The importance of selecting relevant features for data modeling has been recognized already in machine learning. This paper discusses the application of an evolutionary-based feature selection method in order to generate input data for unsupervised learning in DARA (Dynamic Aggregation of Relational Attributes). The feature selection process which is based on the evolutionary algorithm is applied in order to improve the descriptive accuracy of the DARA (Dynamic Aggregation of Relational Attributes) algorithm. The DARA algorithm is designed to summarize data stored in the non-target tables by clustering them into groups, where multiple records stored in non-target tables correspond to a single record stored in a target table.
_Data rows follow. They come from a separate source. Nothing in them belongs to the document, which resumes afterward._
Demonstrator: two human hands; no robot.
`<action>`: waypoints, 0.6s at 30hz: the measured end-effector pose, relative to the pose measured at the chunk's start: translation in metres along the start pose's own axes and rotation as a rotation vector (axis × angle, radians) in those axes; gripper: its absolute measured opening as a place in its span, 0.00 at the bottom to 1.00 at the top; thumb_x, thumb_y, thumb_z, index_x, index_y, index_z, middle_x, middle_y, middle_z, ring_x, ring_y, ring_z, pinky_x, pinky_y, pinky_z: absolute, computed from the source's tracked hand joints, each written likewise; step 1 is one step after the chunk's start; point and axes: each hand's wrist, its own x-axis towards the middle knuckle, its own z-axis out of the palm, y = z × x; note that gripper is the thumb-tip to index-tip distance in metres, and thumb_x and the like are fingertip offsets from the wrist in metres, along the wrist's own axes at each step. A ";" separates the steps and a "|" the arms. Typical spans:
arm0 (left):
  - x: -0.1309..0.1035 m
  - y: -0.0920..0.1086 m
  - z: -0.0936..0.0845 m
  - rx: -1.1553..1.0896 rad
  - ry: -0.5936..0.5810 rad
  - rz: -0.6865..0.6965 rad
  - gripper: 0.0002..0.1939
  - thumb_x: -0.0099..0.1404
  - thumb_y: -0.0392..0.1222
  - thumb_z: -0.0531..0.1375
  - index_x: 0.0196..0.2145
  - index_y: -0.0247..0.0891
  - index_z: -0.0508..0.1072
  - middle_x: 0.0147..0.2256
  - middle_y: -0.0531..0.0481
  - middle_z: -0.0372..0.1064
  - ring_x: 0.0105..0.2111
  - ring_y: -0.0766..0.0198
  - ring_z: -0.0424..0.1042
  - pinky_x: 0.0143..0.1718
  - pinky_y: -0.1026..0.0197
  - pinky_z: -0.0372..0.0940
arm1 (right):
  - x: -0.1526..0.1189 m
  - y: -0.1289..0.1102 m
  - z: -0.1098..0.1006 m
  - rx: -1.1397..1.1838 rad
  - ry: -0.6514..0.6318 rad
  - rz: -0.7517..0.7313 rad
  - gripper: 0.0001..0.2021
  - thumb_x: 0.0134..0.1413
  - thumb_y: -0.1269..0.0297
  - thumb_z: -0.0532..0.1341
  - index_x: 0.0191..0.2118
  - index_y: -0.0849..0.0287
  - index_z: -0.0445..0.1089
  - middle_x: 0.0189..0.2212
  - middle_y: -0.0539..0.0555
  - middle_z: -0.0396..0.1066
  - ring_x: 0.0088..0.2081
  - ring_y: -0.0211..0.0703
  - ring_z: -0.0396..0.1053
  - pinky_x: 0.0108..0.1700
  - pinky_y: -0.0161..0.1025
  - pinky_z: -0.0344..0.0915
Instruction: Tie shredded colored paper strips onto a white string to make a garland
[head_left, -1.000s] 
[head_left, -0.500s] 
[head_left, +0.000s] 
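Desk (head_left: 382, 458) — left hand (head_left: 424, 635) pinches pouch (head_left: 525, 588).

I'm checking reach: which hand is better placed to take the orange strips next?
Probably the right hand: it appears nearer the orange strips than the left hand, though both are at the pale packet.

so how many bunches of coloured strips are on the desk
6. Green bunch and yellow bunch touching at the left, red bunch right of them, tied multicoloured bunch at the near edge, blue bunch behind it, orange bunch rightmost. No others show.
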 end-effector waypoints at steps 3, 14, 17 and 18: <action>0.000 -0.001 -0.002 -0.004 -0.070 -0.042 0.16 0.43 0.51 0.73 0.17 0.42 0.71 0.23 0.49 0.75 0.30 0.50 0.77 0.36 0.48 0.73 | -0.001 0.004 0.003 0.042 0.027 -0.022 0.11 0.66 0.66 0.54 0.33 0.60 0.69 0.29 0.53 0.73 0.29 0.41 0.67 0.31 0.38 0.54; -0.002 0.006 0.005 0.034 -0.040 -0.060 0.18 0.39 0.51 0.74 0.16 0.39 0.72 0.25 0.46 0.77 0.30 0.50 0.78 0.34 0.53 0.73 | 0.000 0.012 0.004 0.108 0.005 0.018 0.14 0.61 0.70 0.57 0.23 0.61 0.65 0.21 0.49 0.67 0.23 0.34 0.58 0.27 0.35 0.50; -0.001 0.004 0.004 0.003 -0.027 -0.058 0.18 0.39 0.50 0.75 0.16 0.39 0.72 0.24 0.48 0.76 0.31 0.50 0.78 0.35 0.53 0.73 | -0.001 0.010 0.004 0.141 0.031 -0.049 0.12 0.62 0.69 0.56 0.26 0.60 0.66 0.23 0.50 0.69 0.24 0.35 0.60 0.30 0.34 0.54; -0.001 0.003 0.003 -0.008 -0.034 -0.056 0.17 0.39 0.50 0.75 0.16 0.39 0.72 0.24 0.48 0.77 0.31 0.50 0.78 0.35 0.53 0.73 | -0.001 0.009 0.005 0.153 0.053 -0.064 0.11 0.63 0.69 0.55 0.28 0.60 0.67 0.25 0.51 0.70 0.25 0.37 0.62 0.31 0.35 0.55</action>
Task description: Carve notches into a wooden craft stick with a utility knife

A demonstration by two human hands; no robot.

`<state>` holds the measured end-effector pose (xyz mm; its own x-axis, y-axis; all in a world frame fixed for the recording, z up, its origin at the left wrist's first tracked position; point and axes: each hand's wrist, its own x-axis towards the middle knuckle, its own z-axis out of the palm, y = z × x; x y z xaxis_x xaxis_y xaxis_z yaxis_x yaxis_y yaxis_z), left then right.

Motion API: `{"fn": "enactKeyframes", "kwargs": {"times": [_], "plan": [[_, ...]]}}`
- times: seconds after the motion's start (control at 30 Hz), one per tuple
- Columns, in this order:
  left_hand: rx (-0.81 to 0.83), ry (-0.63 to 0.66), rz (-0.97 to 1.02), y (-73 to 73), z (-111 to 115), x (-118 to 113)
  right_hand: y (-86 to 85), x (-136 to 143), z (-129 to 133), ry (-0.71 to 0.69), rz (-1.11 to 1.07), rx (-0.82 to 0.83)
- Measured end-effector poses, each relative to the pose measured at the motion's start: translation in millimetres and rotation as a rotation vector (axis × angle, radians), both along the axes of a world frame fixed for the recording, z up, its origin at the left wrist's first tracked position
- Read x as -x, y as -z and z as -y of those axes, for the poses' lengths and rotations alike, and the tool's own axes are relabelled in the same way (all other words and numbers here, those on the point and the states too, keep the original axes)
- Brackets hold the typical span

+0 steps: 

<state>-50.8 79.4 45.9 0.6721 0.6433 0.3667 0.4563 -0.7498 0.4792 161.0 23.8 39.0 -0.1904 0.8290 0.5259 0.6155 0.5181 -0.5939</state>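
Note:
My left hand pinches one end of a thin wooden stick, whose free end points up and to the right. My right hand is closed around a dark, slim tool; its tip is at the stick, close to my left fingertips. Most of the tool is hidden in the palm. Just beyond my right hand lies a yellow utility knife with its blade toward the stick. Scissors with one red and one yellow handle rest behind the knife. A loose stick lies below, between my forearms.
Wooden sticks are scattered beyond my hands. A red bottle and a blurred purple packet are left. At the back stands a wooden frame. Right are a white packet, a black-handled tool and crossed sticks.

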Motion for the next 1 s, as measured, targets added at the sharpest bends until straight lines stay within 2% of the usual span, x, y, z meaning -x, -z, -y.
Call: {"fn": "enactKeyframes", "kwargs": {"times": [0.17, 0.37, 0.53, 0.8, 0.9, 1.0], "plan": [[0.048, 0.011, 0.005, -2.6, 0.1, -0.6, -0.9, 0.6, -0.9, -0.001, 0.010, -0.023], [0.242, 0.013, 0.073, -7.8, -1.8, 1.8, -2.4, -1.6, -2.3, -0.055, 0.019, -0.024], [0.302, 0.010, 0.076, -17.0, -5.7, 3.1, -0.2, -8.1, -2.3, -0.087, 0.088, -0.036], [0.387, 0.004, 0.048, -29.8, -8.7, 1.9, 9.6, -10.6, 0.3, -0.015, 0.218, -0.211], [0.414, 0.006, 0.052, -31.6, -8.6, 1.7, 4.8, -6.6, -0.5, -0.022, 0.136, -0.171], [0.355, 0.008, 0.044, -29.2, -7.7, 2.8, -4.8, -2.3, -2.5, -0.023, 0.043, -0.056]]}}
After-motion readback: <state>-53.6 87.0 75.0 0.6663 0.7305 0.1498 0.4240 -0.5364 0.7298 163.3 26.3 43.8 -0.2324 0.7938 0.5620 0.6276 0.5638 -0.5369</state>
This paper addresses the issue of optimizing the feature selection process to select relevant set of features for the DARA algorithm by using an evolutionary algorithm, which includes the evaluation of several scoring measures used as fitness functions to find the best set of relevant features. The results show the unsupervised learning in DARA can be improved by selecting a set of relevant features based on the specified fitness function which includes the measures of the dispersion and purity of the clusters produced.